■ YOUR ASSIGNMENT ■
The pictures in the data below are to be omitted; all else must be duplicated exactly.
[[ DATA EXCERPT open ]]
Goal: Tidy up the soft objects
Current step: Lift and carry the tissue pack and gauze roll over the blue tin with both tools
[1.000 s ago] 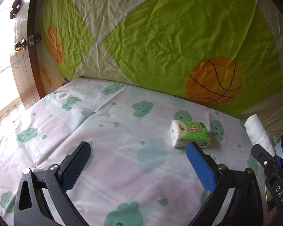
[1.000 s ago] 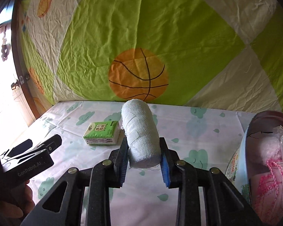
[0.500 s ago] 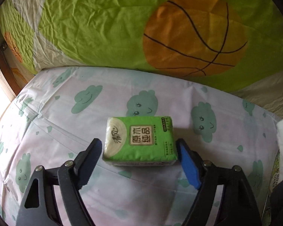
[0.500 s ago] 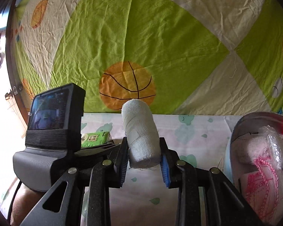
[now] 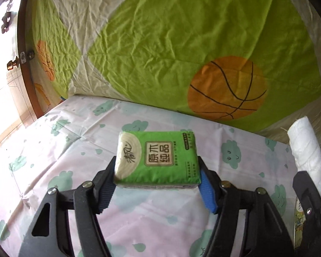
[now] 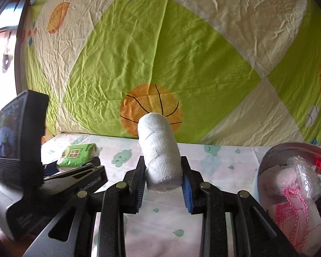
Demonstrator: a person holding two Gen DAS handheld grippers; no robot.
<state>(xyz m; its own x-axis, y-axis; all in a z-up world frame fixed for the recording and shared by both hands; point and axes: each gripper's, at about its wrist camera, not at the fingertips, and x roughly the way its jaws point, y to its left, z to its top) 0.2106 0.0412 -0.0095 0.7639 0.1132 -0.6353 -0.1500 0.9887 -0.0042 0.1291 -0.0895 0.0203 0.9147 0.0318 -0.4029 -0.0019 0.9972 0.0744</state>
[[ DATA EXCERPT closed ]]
■ WRITTEN SOLUTION ■
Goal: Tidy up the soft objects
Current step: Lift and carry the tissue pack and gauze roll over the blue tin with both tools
[1.000 s ago] 
[1.000 s ago] 
[0.500 s ago] 
[0.500 s ago] 
[now] 
[now] 
Demonstrator: a person holding two Gen DAS handheld grippers; no robot.
<state>(xyz m; its own x-axis, y-axis; all in a z-up world frame fixed for the recording and shared by both hands; point and axes: each gripper's, at about its wrist camera, not at the fingertips, and x roughly the way its jaws point, y to its left, z to its top) 0.2106 0.0412 -0.0095 0.7639 0.1132 -0.6353 -0.1500 0.9887 -0.0042 0.1291 -0.0895 0.0203 0.9147 0.0318 -0.4029 -0.0019 0.9972 0.0744</state>

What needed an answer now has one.